Des Weiteren ist der Adressatenkreis genau zu bestimmen, der in den Genuss von Frei- bzw. vergünstigten Tickets kommen soll, ohne dass es zu neuen Ungerechtigkeiten kommt. Es ist auch zu befürchten, dass sich dadurch die Veranstaltertickets im Preis erhöhen, um damit den Preis für sozial Schwächere zu subventionieren.

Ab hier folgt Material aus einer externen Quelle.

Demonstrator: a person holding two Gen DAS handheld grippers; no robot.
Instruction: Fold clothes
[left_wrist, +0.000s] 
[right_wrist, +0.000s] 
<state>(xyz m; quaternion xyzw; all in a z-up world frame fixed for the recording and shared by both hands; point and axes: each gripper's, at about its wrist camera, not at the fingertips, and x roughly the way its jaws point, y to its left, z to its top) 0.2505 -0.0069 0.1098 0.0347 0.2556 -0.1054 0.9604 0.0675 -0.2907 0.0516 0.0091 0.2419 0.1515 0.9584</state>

Die Betreuung und Durchführung eines Verfahrens zur Erlangung und Ausgabe der Tickets müsste überdies von entsprechend geschultem Personal erfolgen, welches im RAW nicht vorhanden ist. Ein entsprechender Prozess ist im RAW daher nicht darstellbar. Dies zeigt auch der oben angeführte Fall, bei dem andere städtische Stellen zu Rate gezogen werden mussten, da für die Beantwortung ebendieser Frage im konkret anstehenden Fall referatsintern auch damals nicht die spezifische Expertise vorhanden war.
Zusammenfassend kann gesagt werden, dass es im Einzelfall eine rechtssichere Möglichkeit gibt, die Distribution vergünstigter Tickets zu erwirken, dies jedoch nicht im Rahmen eines standardisierten Verfahrens. Die im Einzelfall vorzunehmende Prüfung, auch auf ggf. notwendige Haushaltsmittel, muss durch die jeweilige Stelle erfolgen.
Ich bitte Sie, von den vorstehenden Ausführungen Kenntnis zu nehmen und hoffe, dass Ihr Antrag zufriedenstellend beantwortet ist und als erledigt gelten darf.